Task brief: Find the line with "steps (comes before" in the entries below, then reproduce it and every line after it down to and including the line with "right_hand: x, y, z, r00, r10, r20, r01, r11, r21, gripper", exactly.

Records:
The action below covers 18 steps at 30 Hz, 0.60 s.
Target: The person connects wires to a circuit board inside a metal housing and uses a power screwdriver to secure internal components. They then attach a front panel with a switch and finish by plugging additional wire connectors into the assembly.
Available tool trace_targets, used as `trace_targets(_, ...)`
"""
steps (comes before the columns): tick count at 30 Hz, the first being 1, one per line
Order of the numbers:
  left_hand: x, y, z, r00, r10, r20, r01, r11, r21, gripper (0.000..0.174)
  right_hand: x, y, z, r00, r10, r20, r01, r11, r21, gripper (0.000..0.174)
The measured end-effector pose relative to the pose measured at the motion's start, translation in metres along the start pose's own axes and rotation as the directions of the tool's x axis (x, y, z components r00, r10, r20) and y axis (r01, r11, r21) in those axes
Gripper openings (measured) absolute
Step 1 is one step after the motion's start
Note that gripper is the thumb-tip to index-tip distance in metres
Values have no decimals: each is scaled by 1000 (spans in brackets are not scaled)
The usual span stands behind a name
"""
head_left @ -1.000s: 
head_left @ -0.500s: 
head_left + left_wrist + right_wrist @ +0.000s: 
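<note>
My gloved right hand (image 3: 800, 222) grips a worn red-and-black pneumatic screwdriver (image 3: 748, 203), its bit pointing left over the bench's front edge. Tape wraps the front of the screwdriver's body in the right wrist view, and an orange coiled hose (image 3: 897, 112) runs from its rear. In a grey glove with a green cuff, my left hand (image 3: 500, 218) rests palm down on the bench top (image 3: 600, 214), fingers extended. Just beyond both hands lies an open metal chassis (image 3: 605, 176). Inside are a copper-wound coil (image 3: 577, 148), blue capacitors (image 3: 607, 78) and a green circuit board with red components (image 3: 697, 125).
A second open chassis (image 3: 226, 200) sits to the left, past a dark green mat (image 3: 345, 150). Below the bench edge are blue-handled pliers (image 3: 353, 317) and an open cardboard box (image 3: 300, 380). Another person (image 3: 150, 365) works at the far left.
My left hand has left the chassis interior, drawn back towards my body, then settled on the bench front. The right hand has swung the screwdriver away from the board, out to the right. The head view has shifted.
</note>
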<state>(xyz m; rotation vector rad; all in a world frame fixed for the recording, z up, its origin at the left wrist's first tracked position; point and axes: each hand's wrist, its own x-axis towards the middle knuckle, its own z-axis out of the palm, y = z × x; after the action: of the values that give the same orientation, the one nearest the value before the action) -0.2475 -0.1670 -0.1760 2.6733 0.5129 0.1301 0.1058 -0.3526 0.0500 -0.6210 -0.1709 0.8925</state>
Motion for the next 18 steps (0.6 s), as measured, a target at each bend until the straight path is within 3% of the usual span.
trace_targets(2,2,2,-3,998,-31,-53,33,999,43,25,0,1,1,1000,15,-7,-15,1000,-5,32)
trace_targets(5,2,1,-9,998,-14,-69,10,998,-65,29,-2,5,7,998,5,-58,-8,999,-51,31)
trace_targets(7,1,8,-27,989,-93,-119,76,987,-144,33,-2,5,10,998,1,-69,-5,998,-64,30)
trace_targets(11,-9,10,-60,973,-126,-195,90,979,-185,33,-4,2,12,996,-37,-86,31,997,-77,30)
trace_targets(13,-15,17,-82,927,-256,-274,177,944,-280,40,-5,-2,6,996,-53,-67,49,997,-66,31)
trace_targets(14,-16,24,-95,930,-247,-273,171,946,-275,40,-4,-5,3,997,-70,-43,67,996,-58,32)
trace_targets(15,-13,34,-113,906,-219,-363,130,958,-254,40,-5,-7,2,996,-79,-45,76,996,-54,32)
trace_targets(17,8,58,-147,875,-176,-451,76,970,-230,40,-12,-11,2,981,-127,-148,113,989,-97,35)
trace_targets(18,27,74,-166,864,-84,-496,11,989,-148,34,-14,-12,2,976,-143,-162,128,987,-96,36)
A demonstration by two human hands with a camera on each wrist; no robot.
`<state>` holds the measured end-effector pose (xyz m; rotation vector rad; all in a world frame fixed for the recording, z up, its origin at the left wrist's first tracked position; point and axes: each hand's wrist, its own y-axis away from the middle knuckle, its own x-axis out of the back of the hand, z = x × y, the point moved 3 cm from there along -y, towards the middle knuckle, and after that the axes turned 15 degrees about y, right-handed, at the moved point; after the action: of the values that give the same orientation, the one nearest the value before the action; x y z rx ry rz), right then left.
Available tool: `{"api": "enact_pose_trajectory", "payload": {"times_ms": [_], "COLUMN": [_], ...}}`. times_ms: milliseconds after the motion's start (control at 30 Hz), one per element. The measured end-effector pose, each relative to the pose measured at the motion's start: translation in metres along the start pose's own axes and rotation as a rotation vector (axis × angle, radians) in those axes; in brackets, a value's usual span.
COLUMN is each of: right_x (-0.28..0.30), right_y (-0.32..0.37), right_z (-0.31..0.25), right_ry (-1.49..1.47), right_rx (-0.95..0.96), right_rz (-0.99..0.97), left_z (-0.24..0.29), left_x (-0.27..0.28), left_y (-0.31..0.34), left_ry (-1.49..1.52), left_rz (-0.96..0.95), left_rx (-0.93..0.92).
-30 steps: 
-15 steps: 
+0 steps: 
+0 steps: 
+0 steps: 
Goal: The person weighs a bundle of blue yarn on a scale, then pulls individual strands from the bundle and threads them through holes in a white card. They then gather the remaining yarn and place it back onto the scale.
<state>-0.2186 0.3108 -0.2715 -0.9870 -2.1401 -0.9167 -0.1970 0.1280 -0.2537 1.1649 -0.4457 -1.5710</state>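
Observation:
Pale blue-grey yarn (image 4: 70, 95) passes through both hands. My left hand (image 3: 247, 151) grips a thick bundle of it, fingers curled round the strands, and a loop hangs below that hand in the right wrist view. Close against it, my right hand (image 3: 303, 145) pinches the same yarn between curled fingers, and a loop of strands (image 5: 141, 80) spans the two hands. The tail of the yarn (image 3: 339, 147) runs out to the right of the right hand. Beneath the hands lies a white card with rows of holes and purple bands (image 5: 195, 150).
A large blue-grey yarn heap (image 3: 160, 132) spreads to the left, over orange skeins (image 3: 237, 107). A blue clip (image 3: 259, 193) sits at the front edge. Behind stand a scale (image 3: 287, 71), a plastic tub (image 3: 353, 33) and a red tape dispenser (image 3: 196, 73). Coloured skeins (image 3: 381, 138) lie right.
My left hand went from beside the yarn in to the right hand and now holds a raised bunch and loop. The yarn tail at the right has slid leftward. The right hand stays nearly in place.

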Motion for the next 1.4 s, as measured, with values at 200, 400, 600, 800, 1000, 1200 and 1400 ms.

Result:
steps (comes before the columns): tick count at 30 Hz, the first being 1, one per line
Order of the numbers:
  left_hand: x, y, z, r00, r10, r20, r01, r11, r21, gripper (0.000..0.174)
  right_hand: x, y, z, r00, r10, r20, r01, r11, r21, gripper (0.000..0.174)

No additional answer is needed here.